Brief: Please return the lines below verbatim, beginning at the one that has "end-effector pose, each" and stopping after the one that has "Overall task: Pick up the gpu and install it", and add no other lines.

### Extracted records

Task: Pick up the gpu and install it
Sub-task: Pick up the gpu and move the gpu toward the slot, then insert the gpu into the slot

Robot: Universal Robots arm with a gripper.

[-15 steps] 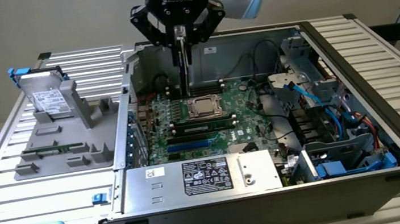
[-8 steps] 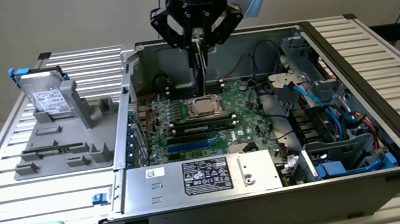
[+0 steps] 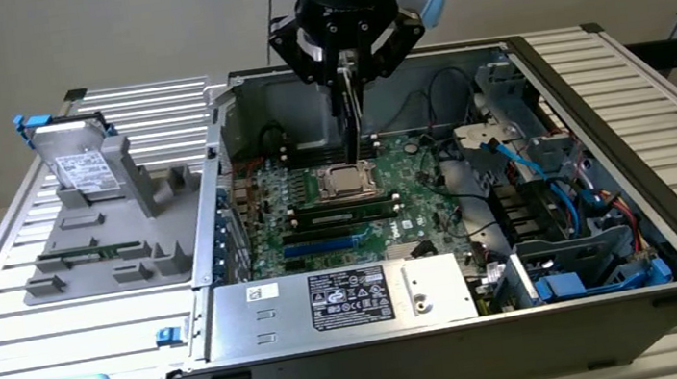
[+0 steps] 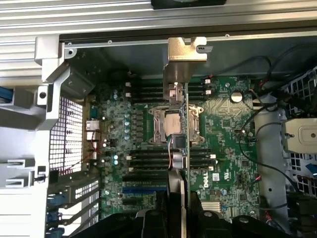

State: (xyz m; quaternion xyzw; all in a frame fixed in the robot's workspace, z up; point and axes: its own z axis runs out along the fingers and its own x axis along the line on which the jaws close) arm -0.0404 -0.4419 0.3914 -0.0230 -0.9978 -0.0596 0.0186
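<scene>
— Grey wall behind, slatted metal table (image 3: 633, 66) under everything. What surrounds the arm in the exterior view?
— An open computer case (image 3: 463, 358), power supply (image 3: 352, 299) at its front, blue cables (image 3: 529, 166) on the exterior view's right. On the exterior view's left, a grey fixture tray (image 3: 103, 267) props up a hard drive (image 3: 85, 172).
— And the gripper (image 3: 348, 77)?
— Pointing straight down over the case, fingers pinched on the gpu (image 3: 352, 125), which hangs edge-on above the CPU socket (image 3: 344, 181). Whether it touches the motherboard (image 3: 423, 189), I cannot tell.
— The wrist view?
— The gpu (image 4: 178, 89) runs thin across the CPU socket (image 4: 168, 126), between rows of memory slots (image 4: 148, 161), its silvery bracket (image 4: 185, 52) by the case wall (image 4: 124, 54). The gripper (image 4: 181, 198) clamps its other end.
</scene>
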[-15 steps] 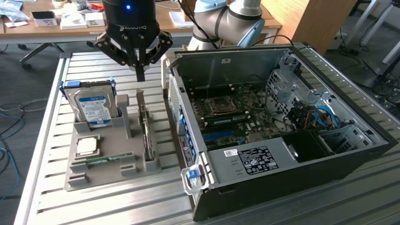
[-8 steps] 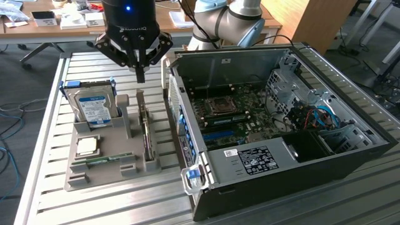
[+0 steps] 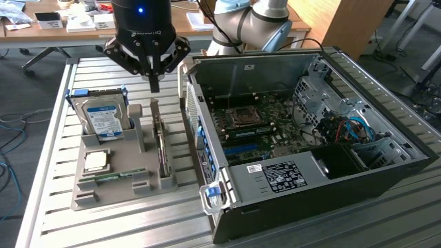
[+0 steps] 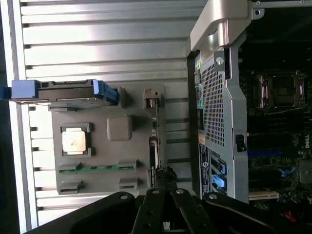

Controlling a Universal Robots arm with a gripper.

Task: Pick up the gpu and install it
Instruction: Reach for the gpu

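The work surface is a metal table (image 3: 138,227) built of long ribbed aluminium slats, with a raised rail along its edge. Two things stand directly on it. An open black computer case (image 3: 310,206) lies on its side with its interior facing up, covering most of the table toward the exterior view's right. Just beside the case, on the exterior view's left of it, a grey moulded holder (image 3: 113,194) with slots and pockets sits flat on the slats. A narrow strip of bare slats separates holder and case, and more bare slats show beyond the holder on its side away from the case.
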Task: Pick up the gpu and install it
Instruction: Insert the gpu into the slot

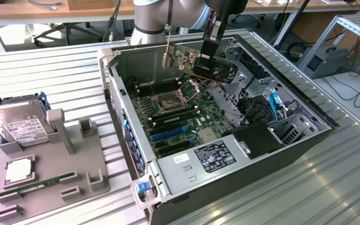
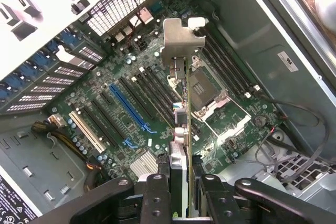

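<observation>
Holding the graphics card [image 1: 216, 69] by its upper edge, the gripper [image 1: 211, 49] hangs over the open computer case [image 1: 305, 117] in the exterior view. We see the jaws closed narrowly on the card, which is in the air and well apart from the motherboard [image 1: 180, 117] below. Its metal bracket [image 1: 166, 58] hangs at the end toward the exterior view's left. Outside the case, on that same side, a grey tray [image 1: 55, 168] carries a hard drive [image 1: 17, 124] and a memory stick [image 1: 36, 183], both untouched. A blue cable [image 1: 273, 105] lies inside the case toward the exterior view's right.

In the wrist view we look along the card [image 2: 178, 162], seen edge-on and pinched between the two black fingers [image 2: 157, 198] of the gripper [image 2: 181, 195]. The bracket [image 2: 181, 40] is at the card's far end. Beneath it we see the motherboard [image 2: 157, 129], with the processor socket [image 2: 210, 95] on one side of the card's line and the long blue slot [image 2: 128, 108] on the other. The card appears to hang over the black slots beside the socket, not over the blue slot.

We judge three risks. The grip takes only a thin edge, so the card could tip or slip under a sideways push. The bracket could catch on the case's rear wall if it comes down askew. A card out of line with its slot could press on nearby parts.
</observation>
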`<action>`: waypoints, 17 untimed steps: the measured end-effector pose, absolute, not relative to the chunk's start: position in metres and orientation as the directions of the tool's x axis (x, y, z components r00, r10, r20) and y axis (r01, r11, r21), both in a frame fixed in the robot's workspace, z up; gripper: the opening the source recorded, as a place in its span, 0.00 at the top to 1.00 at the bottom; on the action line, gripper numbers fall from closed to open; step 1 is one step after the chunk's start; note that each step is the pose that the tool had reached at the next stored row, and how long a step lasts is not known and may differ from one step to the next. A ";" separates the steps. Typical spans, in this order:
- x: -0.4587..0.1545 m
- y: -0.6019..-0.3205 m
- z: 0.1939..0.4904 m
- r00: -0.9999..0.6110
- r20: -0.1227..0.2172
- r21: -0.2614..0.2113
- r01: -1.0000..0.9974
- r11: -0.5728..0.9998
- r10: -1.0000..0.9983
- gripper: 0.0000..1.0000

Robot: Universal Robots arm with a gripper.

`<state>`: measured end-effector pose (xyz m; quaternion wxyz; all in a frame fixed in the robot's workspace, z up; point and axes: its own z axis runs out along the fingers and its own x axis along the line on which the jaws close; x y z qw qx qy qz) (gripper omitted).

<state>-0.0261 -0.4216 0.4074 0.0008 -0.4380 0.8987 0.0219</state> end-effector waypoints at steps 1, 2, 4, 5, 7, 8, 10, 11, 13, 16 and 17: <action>-0.026 -0.422 0.407 -0.614 -0.021 0.039 -0.789 0.614 -0.789 0.73; -0.026 -0.422 0.407 -0.605 -0.021 0.039 -0.796 0.604 -0.796 0.73; -0.026 -0.422 0.407 -0.585 -0.021 0.039 -0.811 0.584 -0.811 0.73; -0.026 -0.422 0.407 -0.574 -0.021 0.039 -0.818 0.573 -0.818 0.73; -0.026 -0.422 0.407 -0.546 -0.021 0.039 -0.837 0.545 -0.837 0.73; -0.026 -0.422 0.407 -0.531 -0.021 0.039 -0.847 0.530 -0.847 0.73; -0.026 -0.422 0.407 -0.505 -0.021 0.039 -0.863 0.505 -0.863 0.73; -0.026 -0.422 0.407 -0.493 -0.021 0.039 -0.870 0.492 -0.870 0.73; -0.026 -0.422 0.407 -0.472 -0.021 0.039 -0.881 0.471 -0.882 0.73; -0.026 -0.422 0.407 -0.453 -0.021 0.039 -0.891 0.452 -0.891 0.73; -0.026 -0.422 0.407 -0.448 -0.021 0.039 -0.894 0.447 -0.894 0.73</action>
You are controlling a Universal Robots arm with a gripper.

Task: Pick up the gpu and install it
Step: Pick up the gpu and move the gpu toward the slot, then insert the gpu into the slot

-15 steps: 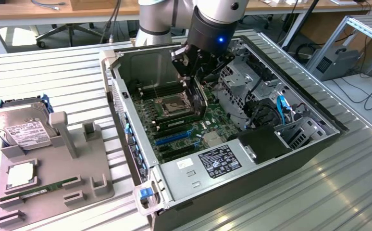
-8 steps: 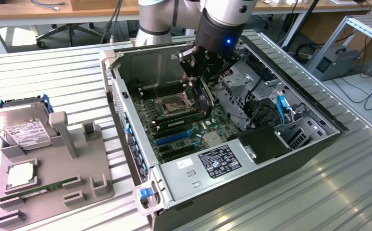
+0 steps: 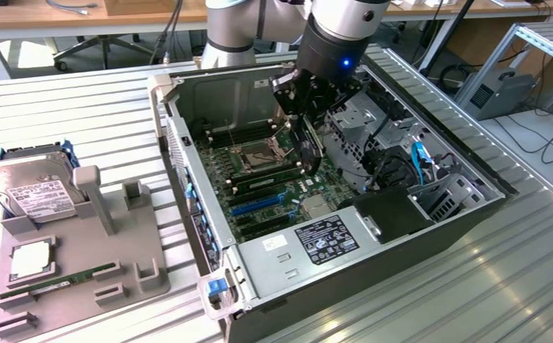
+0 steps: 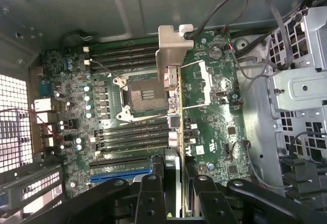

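My black gripper [image 4: 174, 183] pinches the thin dark gpu with the silver metal bracket [image 4: 176, 121], jaws pressed against both its faces. I hold it on edge above the green motherboard [image 4: 214, 132] inside the open grey computer case [image 3: 176, 143]. That way its connector edge faces the slots. I judge it is not yet seated.

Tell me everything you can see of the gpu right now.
The gpu is a thin, flat, dark card seen edge-on, with a silver metal bracket at the end away from the pincer. It stands upright, clamped in the pincer, which is shut on it. It hangs inside the open computer case, above the green motherboard and beside the processor socket. It does not look seated in a slot, and nothing but the pincer appears to touch it.
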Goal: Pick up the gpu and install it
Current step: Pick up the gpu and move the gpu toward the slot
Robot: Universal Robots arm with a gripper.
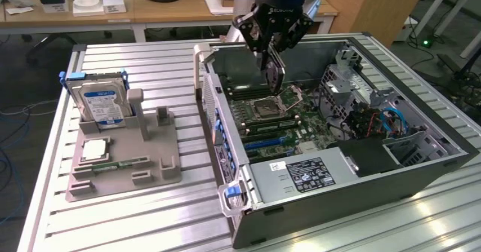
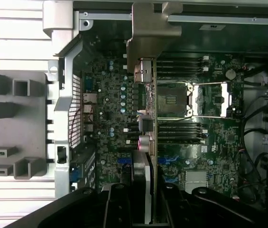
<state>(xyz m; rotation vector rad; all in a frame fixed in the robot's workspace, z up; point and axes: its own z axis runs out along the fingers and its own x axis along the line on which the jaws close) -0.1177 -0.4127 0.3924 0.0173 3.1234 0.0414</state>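
Observation:
My gripper hangs over the open computer case and is shut on the gpu. The card is a thin dark board held on edge, its lower end just above the motherboard near the CPU socket. In the wrist view the gpu appears edge-on between the two black fingers. Its pale metal end bracket reaches toward the case's rear wall. The gripper clamps the card's near end.
A grey parts holder on the slatted table at the exterior view's left carries a silver hard drive, a CPU and a green memory stick. Inside the case are a power supply, drive cages and cables.

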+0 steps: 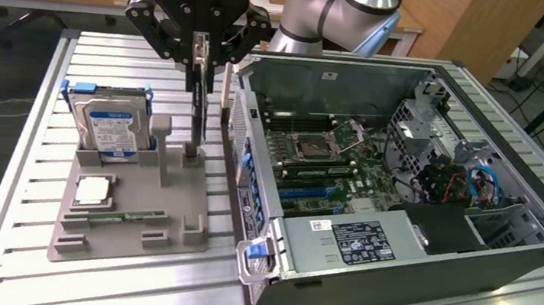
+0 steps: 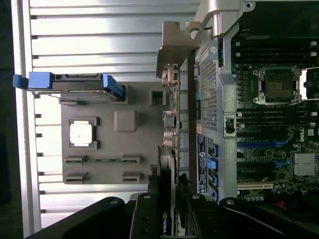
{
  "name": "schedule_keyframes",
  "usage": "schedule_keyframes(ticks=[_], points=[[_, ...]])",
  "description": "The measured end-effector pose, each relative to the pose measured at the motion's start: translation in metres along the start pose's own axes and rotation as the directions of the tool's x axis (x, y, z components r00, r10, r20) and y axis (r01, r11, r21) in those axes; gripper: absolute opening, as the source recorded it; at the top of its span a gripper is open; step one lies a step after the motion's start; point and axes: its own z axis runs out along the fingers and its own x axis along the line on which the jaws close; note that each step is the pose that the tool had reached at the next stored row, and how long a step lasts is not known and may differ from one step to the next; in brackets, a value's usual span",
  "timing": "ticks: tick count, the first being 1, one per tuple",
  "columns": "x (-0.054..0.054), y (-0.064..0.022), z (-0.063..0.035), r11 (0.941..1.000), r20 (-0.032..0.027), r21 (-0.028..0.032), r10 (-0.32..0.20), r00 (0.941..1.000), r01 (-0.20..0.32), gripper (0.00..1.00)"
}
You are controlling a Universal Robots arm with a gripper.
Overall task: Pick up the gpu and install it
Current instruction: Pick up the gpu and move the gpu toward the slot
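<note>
closest in, my hand [image 2: 168, 211] pinches the gpu [image 1: 199, 106] upright at the stand [image 1: 124, 239], pickup underway i judge; moving calls for clearing the case [image 1: 391, 281] wall.

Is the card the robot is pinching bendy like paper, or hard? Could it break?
Probably hard: the gpu hangs straight from the gripper without sagging. It is likely heavy for something so thin, given its metal bracket and black cooler. It may be fragile too, being a thin circuit board pinched along one edge.
</note>
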Motion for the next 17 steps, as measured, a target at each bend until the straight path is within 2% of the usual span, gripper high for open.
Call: schedule_keyframes(ticks=[9, 17], points=[[-0.0006, 0.0000, 0.0000, 1.0000, 0.0000, -0.0001, 0.000, 1.0000, 0.000, 0.26], [-0.0098, 0.0007, 0.0001, 1.0000, 0.0000, 0.0000, 0.000, 1.0000, 0.000, 0.26]])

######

Problem solution:
  "description": "The measured end-effector pose, each relative to the pose measured at the motion's start: translation in metres along the start pose's own axes and rotation as the directions of the tool's x axis (x, y, z components r00, r10, r20) and y axis (r01, r11, r21) in those axes; gripper: absolute opening, as the source recorded it; at the top of its span a gripper is open; step one lies a step after the motion's start; point and axes: its own z axis runs out along the fingers and its own x axis along the line on which the jaws close; note that each step is the pose that the tool had reached at the next stored row, and how long a step lasts is not known and may differ from one step to the next; in brackets, a value's usual span",
  "timing": "ticks: tick count, the first being 1, one per tuple",
  "columns": "x (-0.054..0.054), y (-0.064..0.022), z (-0.063..0.035), r11 (0.941..1.000), r20 (-0.032..0.027), r21 (-0.028..0.032), r10 (-0.32..0.20), r00 (0.941..1.000), r01 (-0.20..0.32), gripper (0.00..1.00)"
}
You are controlling a Universal Robots arm with a gripper.
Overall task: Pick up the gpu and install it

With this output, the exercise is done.